MONROE — Michigan voters will go to the polls Tuesday to decide U.S. Senate, U.S. House, and state House races, including a newly redrawn congressional district.
Three southeastern Michigan counties — Monroe, Hillsdale, and Lenawee — will be part of a single congressional district, the 7th, as the result of redistricting mandated by the U.S. Constitution after every decennial census.
That means Monroe County will join Hillsdale and Lenawee in the district now represented by U.S. Rep. Tim Walberg of Tipton. The new 7th District also includes Branch, Jackson, and Eaton counties and part of Washtenaw County. Longtime Rep. John Dingell (D., Dearborn), won't appear on Monroe County's ballot because the boundary of his district moved north.

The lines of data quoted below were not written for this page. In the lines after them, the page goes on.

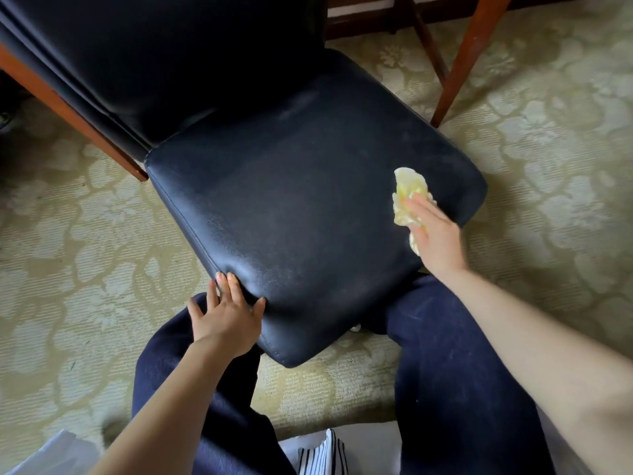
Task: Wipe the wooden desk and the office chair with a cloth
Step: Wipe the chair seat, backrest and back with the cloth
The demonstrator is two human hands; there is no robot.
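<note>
While the left hand [227, 318] rests with spread fingers on the chair seat's [291, 207] near corner, the right hand [433, 234] presses a crumpled yellow cloth [409, 192] flat-fingered against the seat's right edge.

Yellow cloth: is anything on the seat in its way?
Nothing visible does. The yellow cloth is pressed under the right hand on the black leather chair seat; the left hand rests on the seat's near corner.

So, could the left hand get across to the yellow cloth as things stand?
Probably yes. The left hand rests on the near corner of the chair seat, with only bare leather between it and the yellow cloth. The right hand lies on part of the cloth, though.
</note>
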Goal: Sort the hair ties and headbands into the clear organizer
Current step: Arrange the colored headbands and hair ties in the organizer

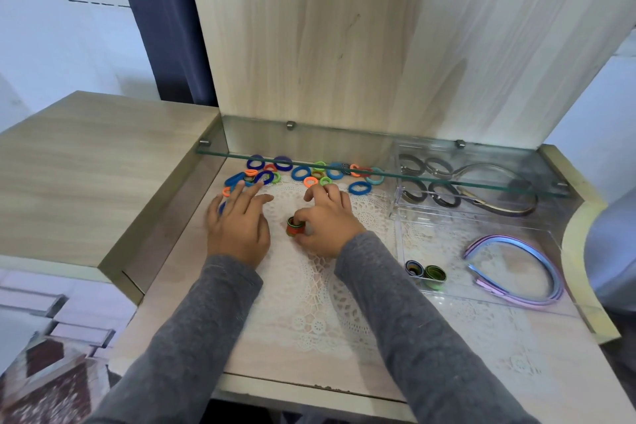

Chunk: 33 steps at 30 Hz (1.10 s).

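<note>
On the counter (192,286) the left hand (237,227) lies flat, fingers straight, touching loose ties (301,173) partly hidden behind a glass shelf (378,169) edge. The right hand (327,220) grips a red-green tie stack (294,229) over the doily (309,303). At right the organizer (447,241) holds dark ties (426,179) at back, pastel headbands (506,239) and two tie rolls (426,274) in front

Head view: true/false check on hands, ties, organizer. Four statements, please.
1. The right hand grips a small stack of orange and green ties. True.
2. The left hand holds a headband. False: it holds nothing; its fingers stretch toward the loose ties.
3. The pastel headbands lie in the clear organizer. True.
4. The organizer's near compartment holds no ties. False: two tie bundles sit in it.
</note>
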### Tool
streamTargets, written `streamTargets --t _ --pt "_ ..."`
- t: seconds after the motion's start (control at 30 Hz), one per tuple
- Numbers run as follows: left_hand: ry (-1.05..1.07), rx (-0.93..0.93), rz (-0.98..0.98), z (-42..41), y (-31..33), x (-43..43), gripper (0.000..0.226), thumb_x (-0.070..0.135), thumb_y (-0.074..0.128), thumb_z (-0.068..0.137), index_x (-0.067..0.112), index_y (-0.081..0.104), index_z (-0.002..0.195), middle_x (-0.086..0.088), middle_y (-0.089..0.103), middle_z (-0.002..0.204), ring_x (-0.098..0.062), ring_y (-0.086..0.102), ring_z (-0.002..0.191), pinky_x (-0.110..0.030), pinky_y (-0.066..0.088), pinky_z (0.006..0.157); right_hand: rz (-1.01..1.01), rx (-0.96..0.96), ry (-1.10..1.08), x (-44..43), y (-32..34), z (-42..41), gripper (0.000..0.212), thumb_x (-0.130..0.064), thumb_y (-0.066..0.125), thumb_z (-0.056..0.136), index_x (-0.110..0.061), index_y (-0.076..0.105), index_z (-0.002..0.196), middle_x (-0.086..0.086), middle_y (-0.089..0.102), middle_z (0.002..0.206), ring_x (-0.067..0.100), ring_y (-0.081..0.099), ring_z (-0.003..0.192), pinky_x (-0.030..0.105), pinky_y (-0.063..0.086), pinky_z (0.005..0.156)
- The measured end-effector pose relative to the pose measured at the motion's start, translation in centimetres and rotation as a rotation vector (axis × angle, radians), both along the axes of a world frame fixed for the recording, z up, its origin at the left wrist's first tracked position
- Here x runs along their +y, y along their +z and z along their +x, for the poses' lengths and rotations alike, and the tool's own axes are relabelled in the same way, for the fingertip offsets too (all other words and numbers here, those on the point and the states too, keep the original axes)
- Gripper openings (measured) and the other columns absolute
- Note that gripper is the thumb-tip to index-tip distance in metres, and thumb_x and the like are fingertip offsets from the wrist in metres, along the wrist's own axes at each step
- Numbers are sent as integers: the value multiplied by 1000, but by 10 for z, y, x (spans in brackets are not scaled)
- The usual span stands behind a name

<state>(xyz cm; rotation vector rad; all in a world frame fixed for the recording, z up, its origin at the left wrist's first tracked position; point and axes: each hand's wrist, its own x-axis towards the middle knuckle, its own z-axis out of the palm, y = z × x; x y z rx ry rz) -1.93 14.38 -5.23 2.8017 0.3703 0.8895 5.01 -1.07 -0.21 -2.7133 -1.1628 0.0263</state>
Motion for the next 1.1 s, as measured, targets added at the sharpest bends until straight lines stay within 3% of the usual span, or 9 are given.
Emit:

Mr. Walberg won the primary for the new district and faces Democratic opponent Kurt Haskell of Newport.
Mr. Walberg, 61, a former church pastor and state representative, has spent $1.47 million, according to a campaign finance report filed with the Federal Elections Commission, compared to Mr. Haskell, who has spent at least $37,300 of his own money in loans to his campaign. The loans make up 68 percent of the $54,923 in total cash received by Mr. Haskell's campaign committee.
Mr. Haskell, 41, a lawyer, advocates converting to the gold standard and making deep cuts in military spending as two steps to ending the nation's dependence on deficit spending.
In the U.S. Senate race, incumbent Democrat Debbie Stabenow, 62, of Lansing, faces former U.S. Rep. Pete Hoekstra, 59, of Holland.
Candidates for both federal races did not hold a debate. Talks on scheduling debates between Senator Stabenow and Mr. Hoekstra broke down in early October when the two sides couldn't agree on the number of debates and other details.
Mr. Haskell's campaign sent out a news release in mid-September criticizing Mr. Walberg for not responding to Mr. Haskell's request for seven debates between the 7th Congressional District candidates, one each in the seven counties in the district.
The Walberg campaign responded with an email saying Mr. Walberg would discuss debates with Mr. Haskell only when he "renounces his crazy, anti-American conspiracy theories," a reference to statements by Mr. Haskell that the U.S. government planted a defective bomb with the so-called "underwear bomber” on a flight that Mr. Haskell was aboard.
Mr. Haskell previously said in media interviews and in court that he believed the federal government gave Umar Farouk Abdulmutallab a defective bomb and let him board the Christmas Day, 2009, flight to Detroit Metro Airport to justify a call for additional security at airports.
Meanwhile, in one of southeast Michigan’s four state House races, Democrat Bill LaVoy faces Republican Anne Rossio in the contest for the 17th District, which includes the city of Monroe; Monroe Township north of the River Raisin; Frenchtown, Berlin, Ash, Exeter, and London townships; and Flat Rock, Rockwood, and Sumpter Township in Wayne County.
Mr. LaVoy, 44, of Monroe, is executive director of Monroe Public Access Cable Television and is making his first run for public office. Ms. Rossio, 29, of Carleton, is a law student at Wayne State University and a substitute teacher.
In the 56th District, incumbent Rep. Dale Zorn (R., Ida), 58, faces Democrat Larry Crider, 60, of Dundee, a retired police officer and sheriff's deputy.
The 56th District comprises the southwestern part of Monroe County, including Bedford, Dundee, Erie, Ida, LaSalle, Milan, Raisinville, Summerfield, and Whiteford townships, and part of Monroe Township.
The boundaries of the new 57th House District are the same as the old 57th: all of Lenawee County except for Cambridge Township. Incumbent Nancy Jenkins (R., Clayton), 48, faces Jim Berryman, 65, a former state senator and director with the Michigan Education Association.
In the 58th House District, which did not change in the reapportionment, Republican incumbent Kenneth Kurtz, 65, faces Democrat Amaryllis Thomas, 76, a retired teacher. Both are of Coldwater.